A meta é imunizar pelo menos 90% das 54,2 milhões de pessoas incluídas em grupos como idosos, doentes crônicos e gestantes. Até sexta (2), 41,3 milhões (77% da meta) haviam se vacinado.
Para o ministério, a baixa procura até a última semana tem a ver com o fato de a gripe não estar provocando casos e mortes acima da média, como em 2016, quando quase 2.000 pessoas morreram por complicações da doença.
"Quando aumentam as mortes, todo mundo corre para a fila. Vacinação é uma ação preventiva, não é para apagar incêndio", diz Carla.
Segundo o infectologista Artur Timerman, há muito mito e desinformação envolvendo a vacina. "Como as pessoas não sabem a diferença entre gripe, resfriado e rinite, sempre acham que é a vacina que dá gripe."
HPV
Até 60 mil doses da vacina contra o HPV (papiloma vírus humano) podem ir para o lixo nas próximas três semanas por falta de procura nos postos. Essas doses, que equivalem a 3% do estoque repassado pelo Ministério da Saúde aos municípios, têm vencimento no dia 30 de junho.
Nesta terça (6), haverá uma reunião no Ministério da Saúde, com os coordenadores de imunização dos Estados, para identificar os locais onde há maior risco de perda e discutir estratégias para evitar o desperdício das doses.

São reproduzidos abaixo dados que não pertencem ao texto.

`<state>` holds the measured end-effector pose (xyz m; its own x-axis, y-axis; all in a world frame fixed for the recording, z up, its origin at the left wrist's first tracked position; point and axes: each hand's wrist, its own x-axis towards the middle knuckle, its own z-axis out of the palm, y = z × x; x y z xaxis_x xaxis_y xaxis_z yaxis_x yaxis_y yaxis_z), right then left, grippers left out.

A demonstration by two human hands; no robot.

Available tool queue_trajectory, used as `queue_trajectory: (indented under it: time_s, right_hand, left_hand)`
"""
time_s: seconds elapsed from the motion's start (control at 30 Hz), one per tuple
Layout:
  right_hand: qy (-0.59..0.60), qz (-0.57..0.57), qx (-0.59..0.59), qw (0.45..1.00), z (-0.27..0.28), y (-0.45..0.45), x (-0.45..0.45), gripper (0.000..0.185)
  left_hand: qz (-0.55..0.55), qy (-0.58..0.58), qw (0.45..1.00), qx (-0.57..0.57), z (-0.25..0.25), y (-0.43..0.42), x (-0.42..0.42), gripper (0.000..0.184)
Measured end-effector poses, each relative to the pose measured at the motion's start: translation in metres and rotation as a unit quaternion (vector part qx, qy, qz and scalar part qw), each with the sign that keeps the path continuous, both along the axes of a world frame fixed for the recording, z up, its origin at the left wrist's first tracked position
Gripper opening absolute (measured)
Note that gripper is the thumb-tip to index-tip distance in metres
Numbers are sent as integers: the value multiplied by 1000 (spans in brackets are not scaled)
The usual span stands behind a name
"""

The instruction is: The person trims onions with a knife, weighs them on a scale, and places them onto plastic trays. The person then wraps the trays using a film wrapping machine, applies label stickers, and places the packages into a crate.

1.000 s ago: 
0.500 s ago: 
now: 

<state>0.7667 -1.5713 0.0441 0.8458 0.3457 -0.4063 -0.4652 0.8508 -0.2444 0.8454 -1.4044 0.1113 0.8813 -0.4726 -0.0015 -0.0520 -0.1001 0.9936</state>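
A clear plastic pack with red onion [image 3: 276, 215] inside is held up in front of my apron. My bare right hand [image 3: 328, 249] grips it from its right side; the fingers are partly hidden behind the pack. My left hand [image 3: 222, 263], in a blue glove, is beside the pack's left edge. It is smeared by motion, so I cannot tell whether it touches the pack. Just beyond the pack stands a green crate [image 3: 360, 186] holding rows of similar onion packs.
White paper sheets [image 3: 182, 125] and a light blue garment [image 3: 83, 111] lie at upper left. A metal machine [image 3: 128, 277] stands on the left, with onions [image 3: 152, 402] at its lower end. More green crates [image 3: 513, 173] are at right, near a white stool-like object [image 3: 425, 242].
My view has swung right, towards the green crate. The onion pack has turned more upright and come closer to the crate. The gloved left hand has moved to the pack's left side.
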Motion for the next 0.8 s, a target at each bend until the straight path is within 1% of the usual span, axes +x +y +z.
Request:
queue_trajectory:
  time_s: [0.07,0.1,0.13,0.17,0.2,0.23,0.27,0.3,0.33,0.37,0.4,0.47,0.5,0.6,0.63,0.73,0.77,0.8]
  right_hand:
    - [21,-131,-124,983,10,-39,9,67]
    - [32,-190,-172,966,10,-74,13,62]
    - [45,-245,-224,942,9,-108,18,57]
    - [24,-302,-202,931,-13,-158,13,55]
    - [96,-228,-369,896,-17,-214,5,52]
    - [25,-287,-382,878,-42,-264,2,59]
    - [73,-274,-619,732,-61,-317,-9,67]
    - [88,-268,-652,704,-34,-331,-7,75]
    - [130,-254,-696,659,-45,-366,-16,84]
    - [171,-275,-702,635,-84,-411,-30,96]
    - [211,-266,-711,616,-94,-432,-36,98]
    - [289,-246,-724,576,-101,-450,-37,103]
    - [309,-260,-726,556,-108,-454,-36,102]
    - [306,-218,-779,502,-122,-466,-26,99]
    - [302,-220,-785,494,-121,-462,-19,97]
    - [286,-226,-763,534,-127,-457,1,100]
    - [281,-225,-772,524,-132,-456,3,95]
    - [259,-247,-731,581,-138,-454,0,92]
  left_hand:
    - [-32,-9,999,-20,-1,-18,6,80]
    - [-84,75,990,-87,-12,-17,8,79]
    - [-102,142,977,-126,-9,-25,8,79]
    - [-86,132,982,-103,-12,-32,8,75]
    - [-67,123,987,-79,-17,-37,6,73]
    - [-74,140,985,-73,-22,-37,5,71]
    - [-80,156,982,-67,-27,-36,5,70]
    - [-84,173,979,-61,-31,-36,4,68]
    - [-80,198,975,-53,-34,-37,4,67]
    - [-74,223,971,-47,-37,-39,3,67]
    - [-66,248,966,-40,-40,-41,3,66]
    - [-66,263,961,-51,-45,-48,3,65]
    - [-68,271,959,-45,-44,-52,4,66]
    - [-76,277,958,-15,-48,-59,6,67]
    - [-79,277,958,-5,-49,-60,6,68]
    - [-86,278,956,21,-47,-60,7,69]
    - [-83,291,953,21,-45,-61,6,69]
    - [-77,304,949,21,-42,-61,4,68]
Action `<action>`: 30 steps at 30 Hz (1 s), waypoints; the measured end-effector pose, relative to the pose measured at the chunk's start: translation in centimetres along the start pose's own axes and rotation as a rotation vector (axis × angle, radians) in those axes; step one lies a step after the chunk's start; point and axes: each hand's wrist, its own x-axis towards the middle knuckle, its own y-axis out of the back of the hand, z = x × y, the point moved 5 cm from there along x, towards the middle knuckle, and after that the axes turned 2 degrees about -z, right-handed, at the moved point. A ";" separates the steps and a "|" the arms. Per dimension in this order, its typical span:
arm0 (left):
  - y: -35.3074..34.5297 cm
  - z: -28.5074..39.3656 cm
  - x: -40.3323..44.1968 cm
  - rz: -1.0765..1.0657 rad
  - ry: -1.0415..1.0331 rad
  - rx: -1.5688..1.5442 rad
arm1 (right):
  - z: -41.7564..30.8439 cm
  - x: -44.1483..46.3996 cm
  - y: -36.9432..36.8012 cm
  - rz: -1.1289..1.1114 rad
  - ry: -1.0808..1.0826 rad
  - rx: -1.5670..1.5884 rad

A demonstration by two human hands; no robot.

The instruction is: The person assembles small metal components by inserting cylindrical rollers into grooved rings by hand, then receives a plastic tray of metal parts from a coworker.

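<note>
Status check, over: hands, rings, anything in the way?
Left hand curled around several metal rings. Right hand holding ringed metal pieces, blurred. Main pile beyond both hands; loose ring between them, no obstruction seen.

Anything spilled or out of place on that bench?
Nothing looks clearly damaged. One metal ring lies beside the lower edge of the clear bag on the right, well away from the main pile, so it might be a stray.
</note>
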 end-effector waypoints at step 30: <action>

"Ainda tem tempo de reverter isso. É uma vacina cara [cerca de R$ 43,02 a dose], introduzida no SUS por pressão da sociedade. Não faz sentido ter perda", diz Carla Domingues, do programa de imunizações do ministério.
A vacinação contra o HPV enfrenta baixa adesão, especialmente na segunda dose. Desde a introdução no calendário nacional, em 2013, até março deste ano, 8,4 milhões de meninas de 9 a 15 anos foram imunizadas com a primeira dose –70,5% do total nessa faixa etária. Já o esquema vacinal completo, de duas doses, foi realizado por 43% do público-alvo.
Em relação aos meninos, a adesão é bem menor. De janeiro a março, só 9,6% dos garotos entre 12 e 13 anos receberam a imunização, iniciada neste ano.
Segundo Carla, a imunização, por proteger contra uma doença (câncer) que, eventualmente, só se manifestará no futuro, enfrenta resistências.
"O adolescente, o jovem, sempre acha que não vai acontecer com ele", diz.
Paralelamente a isso, lembra a médica, notícias de supostas reações graves à imunização também colaboram para afastar o público-alvo.
Isabella Ballalai, da sociedade de imunizações, afirma que é difícil convencer o jovem sobre a importância da vacina. "É uma cultura que não está na cabeça da mãe. Nem a imunização contra meningite C tem alta adesão."
Para Isabella, a baixa adesão da vacina do HPV também se deve ao fato de muitas escolas terem deixado de se envolver com a questão. "Se não for na escola [a vacinação], não acontece. Mas as escolas não têm estrutura."
Segundo Isabella, há uma discussão para mudar o esquema vacinal e, assim, aumentar o espaço de tempo para a segunda dose –de seis meses para um ano. Dessa forma, as escolas teriam mais tempo para se organizar.
Já Carla Domingues, do ministério, considera temerária a mudança porque a atual estratégia garante que a menina tome pelo menos uma dose da vacina em um ano. "A mudança traz risco de reduzir ainda mais a cobertura."